Although the people with her urged her to go to the hospital, she refused.

Birkhead said he wasn't surprised she wasn't taken to the hospital.

"She was scared," he said. "The press would find out she was there and turn it into some big headline and she didn't want."

Over the next few days, she was sick and listless. She had a visible infection.

On the morning of Feb. 8, 2007, she could barely stand. Neven remembered Stern had to help her to the bathroom.

Stern left a few hours later to keep the appointment to check out the boat Anna hoped to buy, the reason for the trip to Florida.

"I walked over and I realized there was something wrong with Anna," Neven said. "There was definitely something wrong. She looked like she was sleeping but I saw that she wasn't sleeping. But I realized that she wasn't breathing. There was no chest movement and then it all exploded."

Neven told the wife of Smith's bodyguard to call 911, but instead, she called her husband, who called Stern. As this was happening, the bodyguard's wife tried to resuscitate Smith.

Eventually the bodyguard Maurice Brighthaupt arrived at the hotel and called 911, but 38 minutes had passed. Emergency workers arrived to the scene and tried to revive her.

"I started getting a little bit emotional, and I just started screaming her name," Brighthaupt, said. "I asked her, I said, 'Baby girl, if you've got anything in you, please come back. Dannielynn needs you.' I said, 'Forget it. I need you. We all need you.'"

She was brought to the hospital, where she was declared dead.

Even in death, drama followed Smith. There was an argument about where to bury her, which turned into a legal dispute. Ultimately a judge ruled that Smith should be buried in the Bahamas, next to her son Daniel.

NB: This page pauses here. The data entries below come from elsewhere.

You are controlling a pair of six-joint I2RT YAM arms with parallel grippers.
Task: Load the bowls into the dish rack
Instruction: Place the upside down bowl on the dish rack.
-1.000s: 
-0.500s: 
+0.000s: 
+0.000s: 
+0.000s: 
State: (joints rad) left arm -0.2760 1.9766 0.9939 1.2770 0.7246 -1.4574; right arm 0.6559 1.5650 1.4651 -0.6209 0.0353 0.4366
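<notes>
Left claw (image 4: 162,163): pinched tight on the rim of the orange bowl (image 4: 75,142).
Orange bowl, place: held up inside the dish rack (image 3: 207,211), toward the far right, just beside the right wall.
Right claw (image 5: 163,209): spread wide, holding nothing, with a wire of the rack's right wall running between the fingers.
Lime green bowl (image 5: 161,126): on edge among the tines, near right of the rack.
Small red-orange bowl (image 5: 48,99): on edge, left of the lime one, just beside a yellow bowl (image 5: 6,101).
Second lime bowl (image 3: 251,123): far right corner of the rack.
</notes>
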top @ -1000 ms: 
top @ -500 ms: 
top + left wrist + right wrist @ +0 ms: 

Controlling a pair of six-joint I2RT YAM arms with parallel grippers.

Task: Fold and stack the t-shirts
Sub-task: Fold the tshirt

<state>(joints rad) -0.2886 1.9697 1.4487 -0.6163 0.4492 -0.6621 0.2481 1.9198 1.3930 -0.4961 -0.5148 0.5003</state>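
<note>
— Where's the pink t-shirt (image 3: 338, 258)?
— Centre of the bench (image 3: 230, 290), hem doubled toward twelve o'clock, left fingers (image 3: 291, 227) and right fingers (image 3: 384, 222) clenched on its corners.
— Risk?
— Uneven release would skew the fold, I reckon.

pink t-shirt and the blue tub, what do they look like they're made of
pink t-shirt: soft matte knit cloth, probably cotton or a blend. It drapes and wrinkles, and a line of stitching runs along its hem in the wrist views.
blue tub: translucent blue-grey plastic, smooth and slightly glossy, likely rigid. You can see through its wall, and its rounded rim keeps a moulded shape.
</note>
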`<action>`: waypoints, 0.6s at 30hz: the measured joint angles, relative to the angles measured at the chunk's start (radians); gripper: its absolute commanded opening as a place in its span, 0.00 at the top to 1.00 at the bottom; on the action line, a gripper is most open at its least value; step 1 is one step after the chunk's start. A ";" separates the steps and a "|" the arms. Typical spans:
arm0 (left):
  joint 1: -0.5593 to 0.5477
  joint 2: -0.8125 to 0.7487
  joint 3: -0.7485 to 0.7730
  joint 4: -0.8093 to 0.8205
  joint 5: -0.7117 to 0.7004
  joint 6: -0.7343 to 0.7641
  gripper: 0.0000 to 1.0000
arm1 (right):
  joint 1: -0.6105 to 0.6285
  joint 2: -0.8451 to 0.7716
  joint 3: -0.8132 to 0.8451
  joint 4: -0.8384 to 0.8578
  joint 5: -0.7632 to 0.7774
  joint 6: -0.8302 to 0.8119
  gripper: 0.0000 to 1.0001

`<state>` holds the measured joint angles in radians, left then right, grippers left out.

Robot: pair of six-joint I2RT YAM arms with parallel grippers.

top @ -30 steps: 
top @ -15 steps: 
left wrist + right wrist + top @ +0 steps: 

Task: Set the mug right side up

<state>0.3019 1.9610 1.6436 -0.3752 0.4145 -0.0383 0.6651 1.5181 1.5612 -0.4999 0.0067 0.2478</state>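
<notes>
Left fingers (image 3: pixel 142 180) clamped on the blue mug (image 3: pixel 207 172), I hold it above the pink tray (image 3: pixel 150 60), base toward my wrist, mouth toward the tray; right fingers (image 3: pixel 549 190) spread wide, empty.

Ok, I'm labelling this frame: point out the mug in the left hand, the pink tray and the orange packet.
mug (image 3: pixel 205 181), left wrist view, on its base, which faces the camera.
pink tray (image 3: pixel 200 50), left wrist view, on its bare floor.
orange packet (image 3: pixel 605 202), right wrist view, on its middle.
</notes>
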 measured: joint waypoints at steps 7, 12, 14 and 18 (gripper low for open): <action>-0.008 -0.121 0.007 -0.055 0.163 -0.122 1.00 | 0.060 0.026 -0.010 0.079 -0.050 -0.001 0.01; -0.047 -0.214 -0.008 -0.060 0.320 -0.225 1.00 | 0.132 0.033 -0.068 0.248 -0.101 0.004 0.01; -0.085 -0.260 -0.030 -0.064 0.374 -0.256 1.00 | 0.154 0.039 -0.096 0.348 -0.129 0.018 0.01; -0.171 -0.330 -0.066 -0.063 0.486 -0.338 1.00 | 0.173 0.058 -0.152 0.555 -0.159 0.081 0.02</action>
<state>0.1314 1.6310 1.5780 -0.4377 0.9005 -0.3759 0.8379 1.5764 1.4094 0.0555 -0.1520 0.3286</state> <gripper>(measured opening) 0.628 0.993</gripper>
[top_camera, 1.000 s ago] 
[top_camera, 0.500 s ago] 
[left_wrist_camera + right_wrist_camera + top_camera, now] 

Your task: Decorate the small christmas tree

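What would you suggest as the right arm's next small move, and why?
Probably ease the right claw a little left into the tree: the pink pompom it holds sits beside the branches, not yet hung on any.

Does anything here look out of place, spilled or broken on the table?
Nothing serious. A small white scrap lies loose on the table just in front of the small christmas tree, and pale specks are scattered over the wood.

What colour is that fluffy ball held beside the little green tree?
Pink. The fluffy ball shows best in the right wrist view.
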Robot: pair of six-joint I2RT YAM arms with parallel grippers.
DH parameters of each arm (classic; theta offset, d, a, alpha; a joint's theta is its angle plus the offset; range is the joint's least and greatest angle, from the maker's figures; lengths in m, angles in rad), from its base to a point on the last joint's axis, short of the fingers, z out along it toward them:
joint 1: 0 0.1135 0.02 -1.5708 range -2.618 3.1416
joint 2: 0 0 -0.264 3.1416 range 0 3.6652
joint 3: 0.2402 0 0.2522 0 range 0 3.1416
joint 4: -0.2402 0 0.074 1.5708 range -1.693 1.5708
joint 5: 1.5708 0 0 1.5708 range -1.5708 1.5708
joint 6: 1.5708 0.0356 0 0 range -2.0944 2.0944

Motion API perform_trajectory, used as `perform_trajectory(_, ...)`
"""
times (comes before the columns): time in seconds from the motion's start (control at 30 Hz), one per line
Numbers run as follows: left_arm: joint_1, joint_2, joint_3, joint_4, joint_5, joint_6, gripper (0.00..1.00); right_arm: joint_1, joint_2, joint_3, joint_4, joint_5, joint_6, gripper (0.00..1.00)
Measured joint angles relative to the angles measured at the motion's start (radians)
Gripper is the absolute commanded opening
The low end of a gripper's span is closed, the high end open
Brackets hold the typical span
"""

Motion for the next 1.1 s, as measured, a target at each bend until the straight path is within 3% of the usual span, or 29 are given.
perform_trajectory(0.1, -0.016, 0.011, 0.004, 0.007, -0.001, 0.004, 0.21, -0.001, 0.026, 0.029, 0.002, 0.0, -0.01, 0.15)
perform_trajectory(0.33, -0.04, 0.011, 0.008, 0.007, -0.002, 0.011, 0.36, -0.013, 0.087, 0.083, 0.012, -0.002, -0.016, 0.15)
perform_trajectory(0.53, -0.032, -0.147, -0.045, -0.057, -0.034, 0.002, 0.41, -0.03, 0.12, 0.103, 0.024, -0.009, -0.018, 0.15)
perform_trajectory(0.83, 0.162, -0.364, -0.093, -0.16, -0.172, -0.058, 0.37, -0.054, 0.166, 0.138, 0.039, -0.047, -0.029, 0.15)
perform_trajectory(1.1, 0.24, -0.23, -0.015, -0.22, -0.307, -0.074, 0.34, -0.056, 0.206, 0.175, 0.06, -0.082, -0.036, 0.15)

Meanwhile, there was an ongoing legal battle over who fathered Smith's daughter. Stern said he and Smith had a relationship and he was the father. Smith's ex-boyfriend Mark Hatten, who claimed he'd given her frozen sperm, and Prince Frederic von Anhalt, the fourth husband of Zsa Zsa Gabor, also said they might be the father. Eventually, Birkhead's legal team was able to get a sample of the baby's DNA.

Birkhead remembers the moment he was determined to be Danielynn's biological father.

"I'm in this Bahamas courtroom… They opened the envelope, and they said that Larry Birkhead is the father," he said. "I remember putting my head down in my hands and for one moment, I caught myself looking over my shoulder thinking I was turning to Anna like she was gonna be right there."

Birkhead said he picked up Danielynn that day after court.

"She smiled at me and she was laughing," he said.

He said that Stern taught him her routine and how to feed and change her.

"To this day Howard has been supportive, Birkhead said. "Almost [as if] the same loyalty that he had for Anna has now carried over to me and Dannielynn."

"Dannielynn, she has a big heart like her mom had," he said of his now 14-year-old daughter.

Fourteen years after Smith's death, Rodriguez says it "still hurts the same … like it was yesterday. Probably because there's so many unanswered questions."

McLemore said she wishes she could "go back in time" and tell Smith, "I love her very much and I miss her."

"This was a small-town girl who went to the Supreme Court twice, a Playboy Bunny, a Guess model, an actress, that came from the sticks of Mexia in Texas," Birkhead said. "You couldn't make this up, and it happened. She lived it. She lived fast and she lived big… She inspired a lot of people. I think she changed a lot of lives. That's why I think, to this day, there's still a fascination about Anna Nicole, and I think there will be for a long time."

Editor's note: A previous version of this story incorrectly detailed the preferences of the parties in the legal dispute over Smith’s burial. This article has also been changed to clarify events related to J. Howard Marshall’s illness, and the litigation after his death.